| What needs to be done |
Scan the entries below, and for each line that includes the word "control", make a copy.

Segment Start: Excerpted data

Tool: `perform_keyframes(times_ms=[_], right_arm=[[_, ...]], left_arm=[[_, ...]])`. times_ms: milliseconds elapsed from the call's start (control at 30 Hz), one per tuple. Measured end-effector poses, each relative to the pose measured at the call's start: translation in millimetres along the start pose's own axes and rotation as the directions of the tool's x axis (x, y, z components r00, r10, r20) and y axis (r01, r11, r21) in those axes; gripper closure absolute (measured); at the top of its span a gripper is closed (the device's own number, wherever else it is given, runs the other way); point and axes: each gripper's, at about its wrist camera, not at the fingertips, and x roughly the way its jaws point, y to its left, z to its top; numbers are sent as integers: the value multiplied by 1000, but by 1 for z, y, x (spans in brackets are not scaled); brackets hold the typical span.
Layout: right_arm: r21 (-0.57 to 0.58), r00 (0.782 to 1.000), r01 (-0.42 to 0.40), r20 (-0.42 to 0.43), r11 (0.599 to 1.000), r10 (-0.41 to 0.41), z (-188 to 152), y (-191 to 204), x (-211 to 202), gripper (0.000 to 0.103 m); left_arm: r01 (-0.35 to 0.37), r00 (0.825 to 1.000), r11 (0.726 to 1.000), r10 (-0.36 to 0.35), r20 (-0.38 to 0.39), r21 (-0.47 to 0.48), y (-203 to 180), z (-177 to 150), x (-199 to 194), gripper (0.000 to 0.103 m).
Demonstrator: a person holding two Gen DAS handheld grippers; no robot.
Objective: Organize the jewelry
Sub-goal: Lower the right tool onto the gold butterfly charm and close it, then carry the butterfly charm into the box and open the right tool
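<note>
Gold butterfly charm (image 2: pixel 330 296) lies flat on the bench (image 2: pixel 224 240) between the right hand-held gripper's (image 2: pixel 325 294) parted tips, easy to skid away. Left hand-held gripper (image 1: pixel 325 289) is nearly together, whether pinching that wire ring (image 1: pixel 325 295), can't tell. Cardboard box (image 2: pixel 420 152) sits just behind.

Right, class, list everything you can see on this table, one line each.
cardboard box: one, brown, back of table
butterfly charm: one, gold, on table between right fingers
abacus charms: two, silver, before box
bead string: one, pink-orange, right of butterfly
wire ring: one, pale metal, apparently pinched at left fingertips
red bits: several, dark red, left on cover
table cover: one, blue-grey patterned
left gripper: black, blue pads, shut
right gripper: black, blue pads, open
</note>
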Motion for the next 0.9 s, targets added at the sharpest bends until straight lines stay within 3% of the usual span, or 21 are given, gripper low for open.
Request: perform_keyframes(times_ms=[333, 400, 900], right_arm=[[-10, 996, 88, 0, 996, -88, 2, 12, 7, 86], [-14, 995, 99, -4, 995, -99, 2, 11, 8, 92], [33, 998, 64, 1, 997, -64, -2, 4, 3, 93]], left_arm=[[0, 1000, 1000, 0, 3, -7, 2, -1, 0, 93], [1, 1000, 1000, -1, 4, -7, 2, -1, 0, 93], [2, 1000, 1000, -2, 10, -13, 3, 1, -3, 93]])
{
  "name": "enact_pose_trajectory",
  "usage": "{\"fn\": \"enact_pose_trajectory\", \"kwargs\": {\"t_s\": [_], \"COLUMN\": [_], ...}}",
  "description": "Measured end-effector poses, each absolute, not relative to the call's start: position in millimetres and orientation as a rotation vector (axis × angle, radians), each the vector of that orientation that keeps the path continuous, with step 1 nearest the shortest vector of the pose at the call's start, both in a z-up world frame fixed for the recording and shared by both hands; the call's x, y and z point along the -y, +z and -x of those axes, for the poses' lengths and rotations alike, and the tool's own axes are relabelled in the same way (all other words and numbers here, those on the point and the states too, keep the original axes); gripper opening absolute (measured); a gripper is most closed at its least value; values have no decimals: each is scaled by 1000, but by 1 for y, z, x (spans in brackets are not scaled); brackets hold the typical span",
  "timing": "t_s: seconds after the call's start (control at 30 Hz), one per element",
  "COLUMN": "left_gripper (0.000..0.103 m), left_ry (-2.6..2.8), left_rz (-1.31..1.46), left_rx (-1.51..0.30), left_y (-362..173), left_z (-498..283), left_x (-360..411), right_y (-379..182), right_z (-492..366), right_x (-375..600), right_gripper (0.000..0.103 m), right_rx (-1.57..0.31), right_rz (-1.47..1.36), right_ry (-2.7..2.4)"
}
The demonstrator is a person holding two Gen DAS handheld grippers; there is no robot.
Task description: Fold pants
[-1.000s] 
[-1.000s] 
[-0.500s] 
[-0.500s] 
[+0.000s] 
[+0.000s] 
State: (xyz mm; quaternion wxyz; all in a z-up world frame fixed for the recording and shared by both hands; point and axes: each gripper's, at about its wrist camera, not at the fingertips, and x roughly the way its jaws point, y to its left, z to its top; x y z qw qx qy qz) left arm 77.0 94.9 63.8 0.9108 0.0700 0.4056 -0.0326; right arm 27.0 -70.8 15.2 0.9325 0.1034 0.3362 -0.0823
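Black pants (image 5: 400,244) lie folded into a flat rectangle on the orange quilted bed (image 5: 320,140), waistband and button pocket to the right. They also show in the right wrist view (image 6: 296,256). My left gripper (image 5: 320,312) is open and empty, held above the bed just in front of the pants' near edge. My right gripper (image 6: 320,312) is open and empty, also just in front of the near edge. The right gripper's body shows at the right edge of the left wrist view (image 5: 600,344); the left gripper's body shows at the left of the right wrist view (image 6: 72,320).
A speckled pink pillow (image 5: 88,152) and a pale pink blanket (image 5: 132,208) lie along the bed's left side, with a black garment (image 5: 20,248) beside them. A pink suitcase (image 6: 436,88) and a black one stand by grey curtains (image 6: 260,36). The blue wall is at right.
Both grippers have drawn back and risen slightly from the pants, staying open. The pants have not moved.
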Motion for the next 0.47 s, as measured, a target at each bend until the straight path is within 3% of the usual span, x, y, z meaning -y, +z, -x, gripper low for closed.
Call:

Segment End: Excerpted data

| Answer section |
Tool: `perform_keyframes(times_ms=[_], right_arm=[[_, ...]], left_arm=[[_, ...]])`. times_ms: milliseconds elapsed from the call's start (control at 30 Hz), one per tuple. Measured end-effector poses, each relative to the pose measured at the call's start: translation in millimetres along the start pose's own axes and rotation as the directions of the tool's x axis (x, y, z components r00, r10, r20) and y axis (r01, r11, r21) in those axes; gripper closure absolute (measured); at the top of its span a gripper is closed (the device's own number, wherever else it is given, runs the other way); point and axes: each gripper's, at about its wrist camera, not at the fingertips, and x roughly the way its jaws point, y to its left, z to its top; numbers are sent as integers: the value multiplied by 1000, but by 1 for z, y, x (spans in brackets are not scaled); brackets hold the typical span.
  "timing": "t_s: seconds after the call's start (control at 30 Hz), one per element",

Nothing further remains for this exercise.